2021-2022 Speaker Tour
Morgan Snyder
Department of Earth and Environmental Science
Acadia University
Speaker Tour Dates and Locations
- MUN (date and time TBD)
- UNB (date and time TBD)
- SMU (date and time TBD)
Presentation – Don’t pass the salt: How mapping and interpreting evaporites in Atlantic Canada means looking for holes at the surface (literally and figuratively)

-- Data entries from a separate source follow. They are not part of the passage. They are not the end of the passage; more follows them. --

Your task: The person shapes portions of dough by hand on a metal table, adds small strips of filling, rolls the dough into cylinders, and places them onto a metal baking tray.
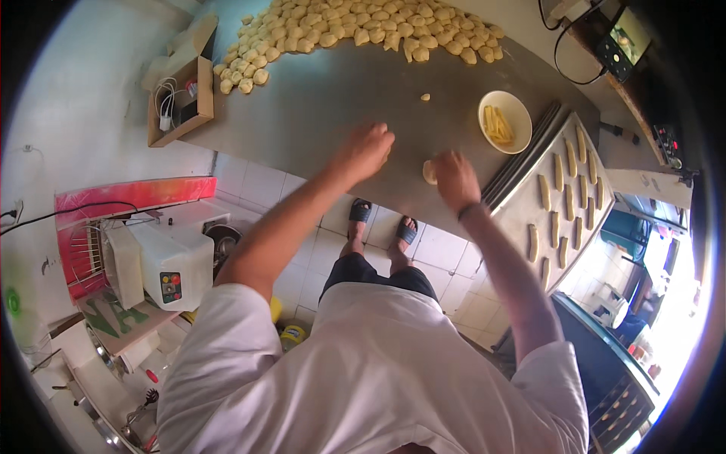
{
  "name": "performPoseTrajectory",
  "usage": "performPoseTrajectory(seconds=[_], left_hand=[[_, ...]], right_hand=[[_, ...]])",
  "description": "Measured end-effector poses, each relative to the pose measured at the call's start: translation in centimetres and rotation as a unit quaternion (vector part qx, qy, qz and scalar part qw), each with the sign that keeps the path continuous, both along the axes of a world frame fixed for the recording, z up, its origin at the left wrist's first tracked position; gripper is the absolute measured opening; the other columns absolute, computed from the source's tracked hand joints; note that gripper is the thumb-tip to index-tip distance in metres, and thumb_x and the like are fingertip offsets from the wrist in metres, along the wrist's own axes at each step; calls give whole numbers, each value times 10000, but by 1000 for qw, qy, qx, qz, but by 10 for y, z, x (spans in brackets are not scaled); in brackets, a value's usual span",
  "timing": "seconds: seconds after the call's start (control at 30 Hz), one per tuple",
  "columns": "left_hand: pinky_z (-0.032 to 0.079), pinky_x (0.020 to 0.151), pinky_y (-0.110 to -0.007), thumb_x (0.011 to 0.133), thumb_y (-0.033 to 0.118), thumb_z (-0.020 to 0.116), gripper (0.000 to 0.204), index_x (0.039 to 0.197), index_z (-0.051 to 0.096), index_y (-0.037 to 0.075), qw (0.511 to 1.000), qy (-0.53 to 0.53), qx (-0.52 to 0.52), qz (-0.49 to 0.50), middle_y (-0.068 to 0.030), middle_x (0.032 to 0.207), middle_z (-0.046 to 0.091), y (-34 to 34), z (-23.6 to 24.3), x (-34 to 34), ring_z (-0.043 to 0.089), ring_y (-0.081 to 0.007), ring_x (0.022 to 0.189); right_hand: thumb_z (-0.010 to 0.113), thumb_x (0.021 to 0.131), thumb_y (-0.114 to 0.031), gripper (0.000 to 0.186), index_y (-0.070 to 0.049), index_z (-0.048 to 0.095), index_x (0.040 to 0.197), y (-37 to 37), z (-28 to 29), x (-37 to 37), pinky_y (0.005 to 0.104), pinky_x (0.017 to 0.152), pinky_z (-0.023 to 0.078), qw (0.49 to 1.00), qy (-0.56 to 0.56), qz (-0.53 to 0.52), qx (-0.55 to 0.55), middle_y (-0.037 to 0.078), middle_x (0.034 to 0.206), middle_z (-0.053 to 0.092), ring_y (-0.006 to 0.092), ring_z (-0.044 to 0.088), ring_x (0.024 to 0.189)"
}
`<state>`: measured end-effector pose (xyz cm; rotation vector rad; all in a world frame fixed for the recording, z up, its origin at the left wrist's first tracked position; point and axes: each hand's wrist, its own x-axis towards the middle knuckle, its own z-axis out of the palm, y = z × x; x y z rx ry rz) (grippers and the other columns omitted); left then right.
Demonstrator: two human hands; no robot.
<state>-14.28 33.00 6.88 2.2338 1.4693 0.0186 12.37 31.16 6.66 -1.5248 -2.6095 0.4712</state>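
My left hand (366,153) is closed above the steel table (340,94); whatever its curled fingers hold, if anything, is hidden. At the table's near edge, my right hand (457,180) has its fingers curled around one side of a pale, flattened dough piece (429,172). Beyond both hands lies a small dough scrap (425,97). A white bowl (522,113) with yellow sticks (497,125) inside stands to the right of them. Many dough balls (333,26) cover the far side of the table.
Right of the table, a metal tray (556,144) carries rows of dough sticks (569,203). An open cardboard box (181,102) with cables sits at the left corner. A white machine (174,261) with buttons stands lower left. A phone (626,44) is mounted at upper right.
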Motion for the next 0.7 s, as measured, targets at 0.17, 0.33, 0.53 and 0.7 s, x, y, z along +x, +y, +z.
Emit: performPoseTrajectory(seconds=[0.17,0.33,0.53,0.7], left_hand=[[552,855,-474,867,60,687,358,1225,689,64,955,-102,278,28,-131,991,712,-79,15,-15,685,-345,959],[552,842,-462,892,95,686,284,1176,690,89,931,-208,257,155,-94,996,720,9,33,25,690,-327,915],[552,722,-498,943,151,675,201,1135,671,91,920,-196,339,23,-121,937,718,38,-30,32,692,-338,849],[568,745,-491,949,174,665,212,1146,663,95,977,-138,146,78,-97,1029,727,2,-20,29,696,-320,885]], right_hand=[[615,867,-107,358,-70,699,1213,-71,14,-3,520,1013,463,989,22,-9,143,101,1123,687,309,638,1090],[626,916,-164,268,-124,655,1178,27,26,-50,456,911,442,980,14,-99,171,76,1095,712,276,633,1056],[628,943,-213,250,-136,629,1181,48,-12,-71,449,915,466,975,60,-122,174,60,1057,729,280,654,1029],[621,947,-229,226,-126,630,1148,22,8,-66,481,929,508,978,-31,-172,-113,106,1086,737,294,677,1059]])
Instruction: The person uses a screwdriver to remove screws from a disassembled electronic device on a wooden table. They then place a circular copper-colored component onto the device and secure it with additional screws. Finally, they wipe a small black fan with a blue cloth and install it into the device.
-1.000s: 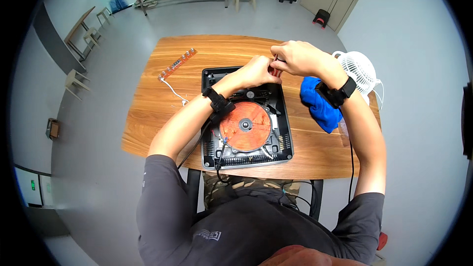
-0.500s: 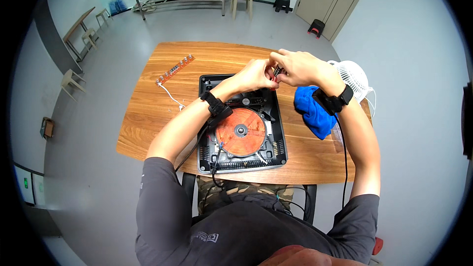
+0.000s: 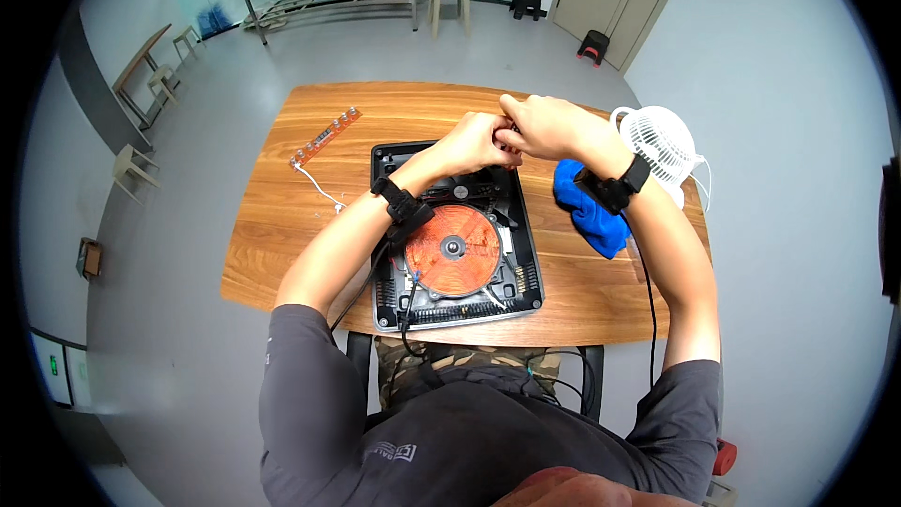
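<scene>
At centre-left of the wooden surface (image 3: 282,244) lies a thin circuit strip (image 3: 326,137), set aside. The opened black cooker base (image 3: 455,244), copper coil (image 3: 453,250) exposed, sits mid-frame. Above its upper edge, the left hand (image 3: 472,144) and right hand (image 3: 540,126) pinch together; what they hold is hidden. A blue cloth (image 3: 587,208) and white fan (image 3: 663,143) wait at right.
</scene>
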`<state>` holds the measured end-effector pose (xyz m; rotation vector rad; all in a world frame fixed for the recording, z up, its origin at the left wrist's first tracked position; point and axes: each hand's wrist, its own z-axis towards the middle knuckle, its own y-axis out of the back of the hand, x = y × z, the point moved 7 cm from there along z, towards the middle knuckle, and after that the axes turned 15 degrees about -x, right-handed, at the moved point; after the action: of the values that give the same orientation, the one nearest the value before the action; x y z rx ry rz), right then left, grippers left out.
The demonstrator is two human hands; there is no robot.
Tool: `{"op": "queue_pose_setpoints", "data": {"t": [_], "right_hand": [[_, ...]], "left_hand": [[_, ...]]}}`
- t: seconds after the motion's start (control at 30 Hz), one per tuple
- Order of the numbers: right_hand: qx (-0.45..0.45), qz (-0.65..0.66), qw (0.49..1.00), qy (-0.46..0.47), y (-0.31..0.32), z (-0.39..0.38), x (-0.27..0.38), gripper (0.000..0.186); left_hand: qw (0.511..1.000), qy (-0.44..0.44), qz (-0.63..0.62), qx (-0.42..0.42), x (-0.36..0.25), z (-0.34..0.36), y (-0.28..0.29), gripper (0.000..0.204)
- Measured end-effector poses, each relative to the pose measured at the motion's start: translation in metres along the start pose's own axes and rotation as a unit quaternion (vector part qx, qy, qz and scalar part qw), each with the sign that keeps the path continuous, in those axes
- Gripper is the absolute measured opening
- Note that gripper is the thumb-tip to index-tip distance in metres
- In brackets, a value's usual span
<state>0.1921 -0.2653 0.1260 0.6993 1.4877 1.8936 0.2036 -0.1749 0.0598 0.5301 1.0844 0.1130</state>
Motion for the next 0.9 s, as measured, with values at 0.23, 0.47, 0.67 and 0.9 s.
{"op": "queue_pose_setpoints", "data": {"t": [0.23, 0.47, 0.67, 0.9], "right_hand": [[0.029, 0.036, 0.999, 0.017, 0.005, -0.004, -0.009, 0.039], [0.050, -0.057, 0.996, -0.040, 0.005, 0.003, -0.007, 0.052], [0.056, -0.099, 0.993, -0.044, 0.013, -0.001, 0.003, 0.052], [0.012, 0.045, 0.998, 0.033, 0.004, -0.004, -0.005, 0.042]], "left_hand": [[0.999, -0.040, -0.013, 0.011, 0.010, 0.003, 0.001, 0.024], [0.999, -0.032, -0.007, -0.023, 0.007, 0.002, -0.001, 0.026], [0.999, -0.032, 0.009, -0.021, -0.006, -0.001, 0.003, 0.035], [1.000, -0.013, -0.001, -0.005, 0.003, 0.001, -0.001, 0.043]]}}
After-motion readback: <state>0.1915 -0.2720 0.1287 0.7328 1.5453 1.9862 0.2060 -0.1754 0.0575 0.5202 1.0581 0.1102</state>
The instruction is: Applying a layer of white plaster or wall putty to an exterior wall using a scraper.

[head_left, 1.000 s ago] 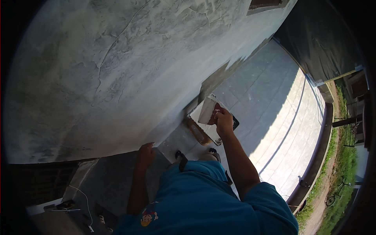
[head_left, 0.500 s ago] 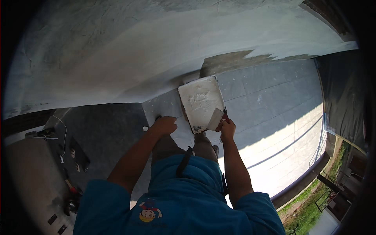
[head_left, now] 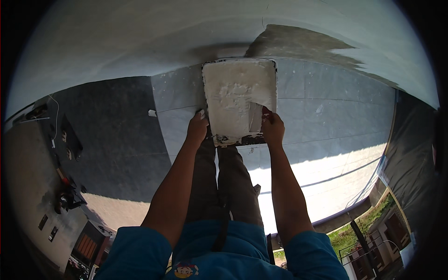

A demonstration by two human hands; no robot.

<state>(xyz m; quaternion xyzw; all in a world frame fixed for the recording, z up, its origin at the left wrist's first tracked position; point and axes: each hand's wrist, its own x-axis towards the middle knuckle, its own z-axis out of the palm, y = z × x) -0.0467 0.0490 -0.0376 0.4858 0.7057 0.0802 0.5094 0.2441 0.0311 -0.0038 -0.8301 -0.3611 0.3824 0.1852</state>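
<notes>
A rectangular tray (head_left: 233, 74) of off-white paste lies against the wall's foot, in front of my legs. My left hand (head_left: 198, 125) is closed at the tray's left edge, apparently gripping it; its fingertips are partly hidden, with a small white patch at them. My right hand (head_left: 273, 125) grips a wide-bladed scraper (head_left: 255, 116) by its reddish handle at the right side of the tray, the blade lying over the paste near the lower right corner.
A plastered wall (head_left: 163, 42) with a darker patch spans the top. Tiled floor (head_left: 326, 116) is part shaded, part sunlit. Dark floor at left holds a white cord (head_left: 55, 121) and assorted tools (head_left: 70, 196). A dark sheet (head_left: 410, 154) hangs at right, with grass and railings below.
My view has swung round to face the wall and tray squarely. My left hand has moved to the tray's left edge, and my right hand has brought the scraper over the paste.
</notes>
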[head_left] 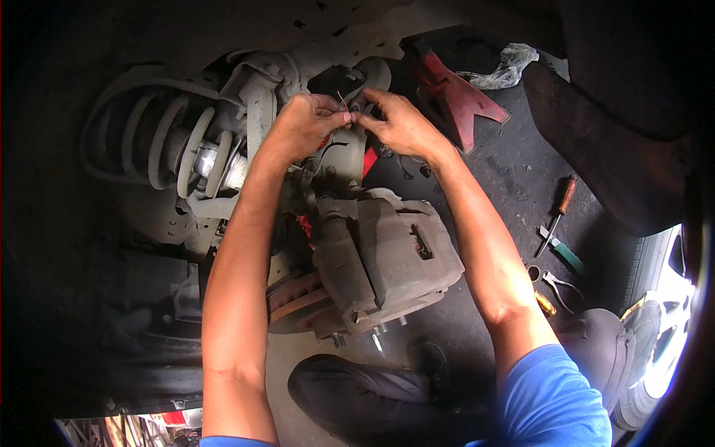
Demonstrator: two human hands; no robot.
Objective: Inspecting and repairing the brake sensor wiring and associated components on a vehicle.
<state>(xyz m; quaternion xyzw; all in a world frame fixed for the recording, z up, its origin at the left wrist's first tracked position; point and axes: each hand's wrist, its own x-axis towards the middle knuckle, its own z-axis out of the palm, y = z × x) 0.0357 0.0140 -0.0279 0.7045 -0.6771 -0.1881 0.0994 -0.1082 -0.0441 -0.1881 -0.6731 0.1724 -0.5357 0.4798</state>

Mo Snyder is an Assistant Professor in the Earth and Environmental Science Department at Acadia University. Mo completed a PhD at the University of Alberta in 2019. They worked on deformation in the Carboniferous rocks in the Maritimes Basin, including soft-sediment deformation, regional mapping, salt tectonics, and fracture histories. Their current research focuses on using a current view on salt tectonics to gain insight into the formation of geohazards. Mo is particularly interested in understanding sinkhole development in Nova Scotia. Recently, their work has focused on using recently published LiDAR data to map sinkholes in Cumberland County, Nova Scotia.
Allison Enright
Department of Earth Sciences
University of New Brunswick
Speaker Tour Dates and Locations
- Dal (date and time TBD)
- Acadia (date and time TBD)
- StFX (date and time TBD)
Presentation – Microbes, Time Series, and Electrochemical Noise: How Sensor-Based Environmental monitoring reveals real-time energy transduction
Identifying microbial contributions to aqueous and environmental geochemical processes is a vexing scientific question at the intersection of biogeochemistry and environmental science. Many geological processes, such as groundwater chemistry, Earth’s chemical evolution, climate, and global element cycles are tightly coupled with evolution and energy transfer carried out by microbial and biological processes. Nuanced understanding these geological processes requires understanding the energetic and mass action contributions of microbes.
New developments for in situ environmental instruments are making it possible to record biogeochemical processes in real-time, teasing apart contributions from microbial and abiotic geochemical reactions, as they are happening. Distinguishing between microbial and abiotic mass transfer has implications for origins of life research, understanding of mineralogical and isotopic signatures in the rock record, and the search for life beyond Earth.
About Alison
Allison is an Assistant Professor in the Earth Sciences Department at UNB – Fredericton. She completed her PhD at the University of Toronto in 2015. Her PhD work focused on electrochemical agnostic biosignatures. Her research program is focused on in situ sensor-based monitoring strategies for geochemical and microbial environmental processes.